- **What to do**
Could you print the listing again exactly, omitting the pictures?
== Segment start ==
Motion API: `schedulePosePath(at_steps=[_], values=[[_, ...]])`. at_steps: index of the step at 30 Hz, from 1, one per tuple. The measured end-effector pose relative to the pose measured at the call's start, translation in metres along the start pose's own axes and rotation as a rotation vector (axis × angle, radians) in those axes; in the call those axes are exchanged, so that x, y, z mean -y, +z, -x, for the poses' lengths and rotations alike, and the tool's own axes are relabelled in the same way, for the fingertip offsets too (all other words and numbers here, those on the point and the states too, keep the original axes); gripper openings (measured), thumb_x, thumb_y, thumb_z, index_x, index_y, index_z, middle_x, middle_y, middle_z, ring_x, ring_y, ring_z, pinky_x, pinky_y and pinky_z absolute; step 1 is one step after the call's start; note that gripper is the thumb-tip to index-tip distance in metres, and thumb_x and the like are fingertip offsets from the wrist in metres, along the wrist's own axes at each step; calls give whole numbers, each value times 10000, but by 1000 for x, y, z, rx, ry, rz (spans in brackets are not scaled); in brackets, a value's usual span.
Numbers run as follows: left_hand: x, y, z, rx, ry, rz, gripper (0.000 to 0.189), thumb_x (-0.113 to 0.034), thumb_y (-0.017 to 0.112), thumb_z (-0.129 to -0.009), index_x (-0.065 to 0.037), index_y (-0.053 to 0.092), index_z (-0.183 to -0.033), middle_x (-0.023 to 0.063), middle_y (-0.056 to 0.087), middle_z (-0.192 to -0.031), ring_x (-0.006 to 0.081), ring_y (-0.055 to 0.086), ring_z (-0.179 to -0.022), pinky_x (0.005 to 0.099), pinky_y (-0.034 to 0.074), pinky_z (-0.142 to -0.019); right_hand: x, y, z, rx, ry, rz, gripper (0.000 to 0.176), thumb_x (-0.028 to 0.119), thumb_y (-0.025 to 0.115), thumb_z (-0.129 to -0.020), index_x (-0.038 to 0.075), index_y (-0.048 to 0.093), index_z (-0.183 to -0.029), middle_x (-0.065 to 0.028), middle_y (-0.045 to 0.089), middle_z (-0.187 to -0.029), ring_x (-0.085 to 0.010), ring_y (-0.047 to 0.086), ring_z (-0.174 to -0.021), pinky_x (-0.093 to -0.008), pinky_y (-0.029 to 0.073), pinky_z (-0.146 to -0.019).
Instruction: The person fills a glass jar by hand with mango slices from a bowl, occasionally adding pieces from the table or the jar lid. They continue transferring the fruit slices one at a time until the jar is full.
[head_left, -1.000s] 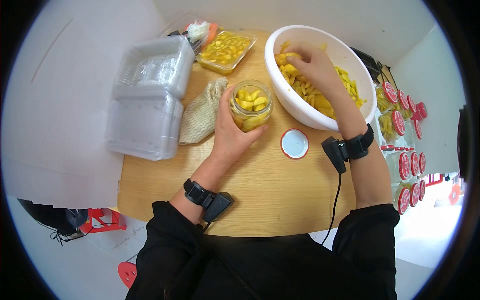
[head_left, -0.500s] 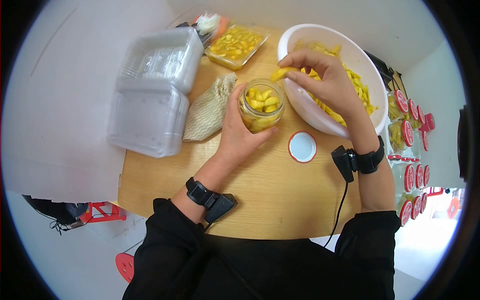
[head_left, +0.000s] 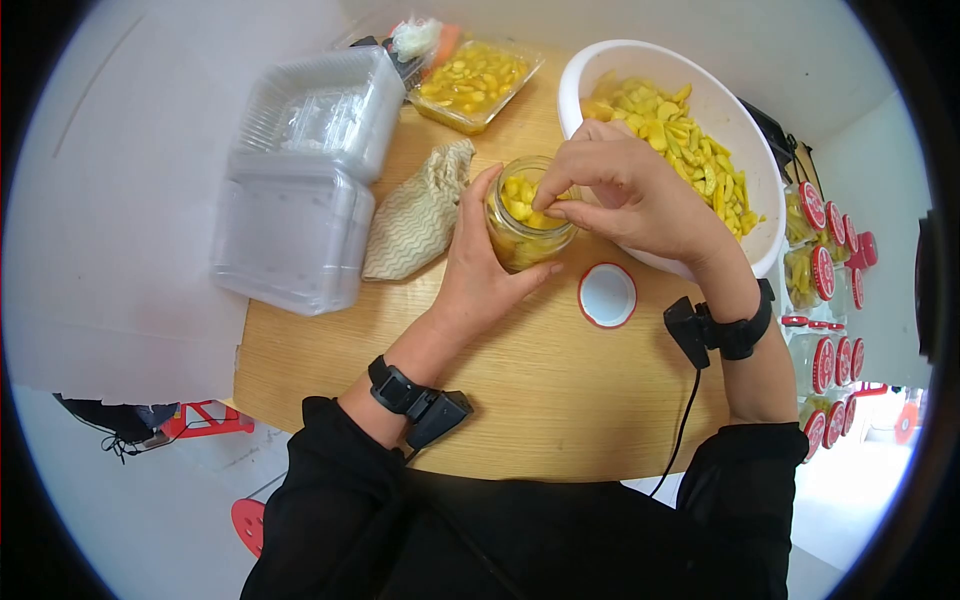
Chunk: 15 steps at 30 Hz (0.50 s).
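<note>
A glass jar (head_left: 515, 245), partly filled with yellow fruit slices (head_left: 518, 197), stands upright on the table with its mouth uncovered. My left hand (head_left: 480, 265) is wrapped round its left side, thumb at the front. Over the jar's mouth, my right hand (head_left: 625, 195) pinches with thumb and forefinger on a yellow slice at the rim, mostly hidden by the fingertips. Behind the right hand is a large white bowl (head_left: 755, 130) heaped with more yellow slices. A white-lined lid with a red edge (head_left: 607, 295) lies inside-up to the jar's right.
Left of the jar lies a patterned cloth pouch (head_left: 420, 215), beside stacked clear plastic containers (head_left: 295, 235). A clear tray of yellow pieces (head_left: 475, 85) sits at the back. Several red-lidded jars (head_left: 815, 270) line the right side. A cable (head_left: 683, 430) hangs from my right wrist device.
My right hand has moved left and down from the bowl's edge to the jar's mouth, bringing a yellow slice with it. My left hand still holds the jar.
</note>
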<state>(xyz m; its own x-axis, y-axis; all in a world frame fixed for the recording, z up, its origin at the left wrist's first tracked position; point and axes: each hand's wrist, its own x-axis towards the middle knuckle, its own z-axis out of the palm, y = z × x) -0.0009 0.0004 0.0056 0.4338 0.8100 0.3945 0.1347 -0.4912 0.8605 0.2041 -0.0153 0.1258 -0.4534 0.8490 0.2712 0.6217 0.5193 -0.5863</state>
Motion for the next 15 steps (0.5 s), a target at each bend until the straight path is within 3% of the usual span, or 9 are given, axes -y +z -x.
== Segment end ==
- **Expected output**
Motion API: `schedulePosePath(at_steps=[_], values=[[_, ...]])`. at_steps: index of the step at 30 Hz, from 1, one per tuple. The measured end-effector pose relative to the pose measured at the call's start, translation in metres along the start pose's own axes and rotation as a rotation vector (axis × angle, radians) in those axes; in the call those axes are exchanged, so that x, y, z mean -y, +z, -x, for the poses' lengths and rotations alike, and the tool's own axes are relabelled in the same way, for the fingertip offsets too (all other words and numbers here, those on the point and the states too, keep the original axes); gripper openings (measured), thumb_x, thumb_y, thumb_z, index_x, index_y, index_z, middle_x, middle_y, middle_z, ring_x, ring_y, ring_z, pinky_x, pinky_y and pinky_z absolute; step 1 is one step after the call's start; note that gripper is the thumb-tip to index-tip distance in metres, and thumb_x and the like are fingertip offsets from the wrist in metres, along the wrist's own axes at each step; calls give whole numbers, each value times 10000, but by 1000 for x, y, z, rx, ry, rz (spans in brackets are not scaled); in brackets, a value's usual span.
Numbers run as follows: left_hand: x, y, z, rx, ry, rz, gripper (0.000 to 0.189), thumb_x (-0.113 to 0.034), thumb_y (-0.017 to 0.112), thumb_z (-0.129 to -0.009), index_x (-0.065 to 0.037), index_y (-0.053 to 0.092), index_z (-0.183 to -0.033), middle_x (-0.023 to 0.063), middle_y (-0.056 to 0.087), middle_z (-0.192 to -0.031), ring_x (-0.006 to 0.081), ring_y (-0.055 to 0.086), ring_z (-0.179 to -0.022), pinky_x (0.005 to 0.099), pinky_y (-0.034 to 0.074), pinky_z (-0.142 to -0.019); right_hand: x, y, z, rx, ry, rz, gripper (0.000 to 0.176), thumb_x (-0.028 to 0.119), thumb_y (-0.025 to 0.115), thumb_z (-0.129 to -0.020), index_x (-0.038 to 0.075), index_y (-0.048 to 0.093), index_z (-0.183 to -0.029), middle_x (-0.065 to 0.028), middle_y (-0.045 to 0.089), middle_z (-0.187 to -0.029), ring_x (-0.085 to 0.010), ring_y (-0.047 to 0.086), ring_z (-0.174 to -0.021), pinky_x (-0.093 to -0.008), pinky_y (-0.029 to 0.073), pinky_z (-0.146 to -0.019).
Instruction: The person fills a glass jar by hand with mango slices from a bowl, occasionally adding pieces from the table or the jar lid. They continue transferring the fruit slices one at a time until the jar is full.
[head_left, -1.000s] 
[head_left, -0.500s] 
[head_left, +0.000s] 
Chunk: 15 steps at 30 Hz (0.50 s).
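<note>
A glass jar (head_left: 515, 245), partly filled with yellow fruit slices (head_left: 518, 197), stands upright on the table with its mouth uncovered. My left hand (head_left: 480, 265) is wrapped round its left side, thumb at the front. Over the jar's mouth, my right hand (head_left: 625, 195) pinches with thumb and forefinger on a yellow slice at the rim, mostly hidden by the fingertips. Behind the right hand is a large white bowl (head_left: 755, 130) heaped with more yellow slices. A white-lined lid with a red edge (head_left: 607, 295) lies inside-up to the jar's right.
Left of the jar lies a patterned cloth pouch (head_left: 420, 215), beside stacked clear plastic containers (head_left: 295, 235). A clear tray of yellow pieces (head_left: 475, 85) sits at the back. Several red-lidded jars (head_left: 815, 270) line the right side. A cable (head_left: 683, 430) hangs from my right wrist device.
My right hand has moved left and down from the bowl's edge to the jar's mouth, bringing a yellow slice with it. My left hand still holds the jar.
</note>
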<state>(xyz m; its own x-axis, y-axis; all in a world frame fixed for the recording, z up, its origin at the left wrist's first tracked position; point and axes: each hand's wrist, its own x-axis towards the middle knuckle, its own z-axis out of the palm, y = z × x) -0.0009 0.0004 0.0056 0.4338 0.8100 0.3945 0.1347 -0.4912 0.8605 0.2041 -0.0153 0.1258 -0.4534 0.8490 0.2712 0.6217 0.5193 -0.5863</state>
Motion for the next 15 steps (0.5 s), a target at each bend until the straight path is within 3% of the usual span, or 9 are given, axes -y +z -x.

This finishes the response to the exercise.